B (Archives)

Bruce, Lenny (October 13, 1925 – August 3, 1966) 

I own a treasured copy of The Essential Lenny Bruce, a Ballantine paperback published by Random House in 1967. If you ever come across a copy at a used book sale, or store, get it. Pick it up. Run to the till.

Lenny Bruce was a lot of things but most of all he was very very funny. From casual one line observations like “shoes are to keep the dog shit off your feet.” Or “You can’t get snot off a suede jacket,” or “ So Reform, they’re ashamed of being Jewish,” to multi-character (doing all the voices himself) mini-dramas about integration, the return of Christ and Moses (one of my favourite’s) and sex.  His work broke trail and laid the foundation for comedians like George Carlin and especially Richard Pryor (a pretty direct link, riffing on the “n” word, I’ve always thought).
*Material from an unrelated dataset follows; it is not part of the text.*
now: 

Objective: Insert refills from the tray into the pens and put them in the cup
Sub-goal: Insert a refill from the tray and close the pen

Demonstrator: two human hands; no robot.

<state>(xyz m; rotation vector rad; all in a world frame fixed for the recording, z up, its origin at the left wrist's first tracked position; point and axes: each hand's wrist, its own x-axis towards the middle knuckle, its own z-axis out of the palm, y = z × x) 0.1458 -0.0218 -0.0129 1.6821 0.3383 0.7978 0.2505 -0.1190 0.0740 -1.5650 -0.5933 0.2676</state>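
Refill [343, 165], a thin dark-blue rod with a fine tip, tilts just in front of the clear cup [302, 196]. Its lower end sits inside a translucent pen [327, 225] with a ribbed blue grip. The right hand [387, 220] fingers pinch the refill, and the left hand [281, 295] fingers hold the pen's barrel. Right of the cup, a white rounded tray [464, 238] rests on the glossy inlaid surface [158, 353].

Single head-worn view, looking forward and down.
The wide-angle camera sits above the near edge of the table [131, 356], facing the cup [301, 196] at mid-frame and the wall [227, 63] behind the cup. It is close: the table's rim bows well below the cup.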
 Lenny’s  “To is a preposition come is a verb” is not only very funny, it is also a sound poem, unlike Dada, making sense, making fun, and long before Canada’s Four Horsemen hit the Canadian poetry scene.

 Bruce was Jewish, but not a Jewish comedian like anything before or since, Mort Sahl (born in Montreal) probably coming closest in his willingness to take on large social issues, though acceptable enough to write the occasional joke for President Kennedy’s speeches. Bruce, on the other hand, was repeatedly busted for obscenity, and drug possession becoming obsessed with the American judicial system; ending his career reading court transcripts, and his life with a drug overdose.

I seduced my second wife in a Manitoba country farmhouse after listening to Lenny Bruce’s Carnegie Hall February 4th 1961, New York City live triple album. Though the peppercorn steak flambé and the bottle of wine may have helped. Still have the vinyl.

 You can see some of Bruce’s work on YouTube, and the Carnegie Hall triple album is now available as a two cd set. There is a huge 6 cd boxed set, but I would say this concert was Lenny at his best, despite the snowstorm in New York that night and the midnight start. I would include him alongside Robert Kroetsch, Julia Kristeva, George Bataille, and Leonard Cohen as one of my more significant influences.

 “People should be taught what is, not what should be. All my humour is based on destruction and despair. If the whole world were tranquil without disease and violence, I’d be standing in the breadline – right back of J. Edgar Hoover.”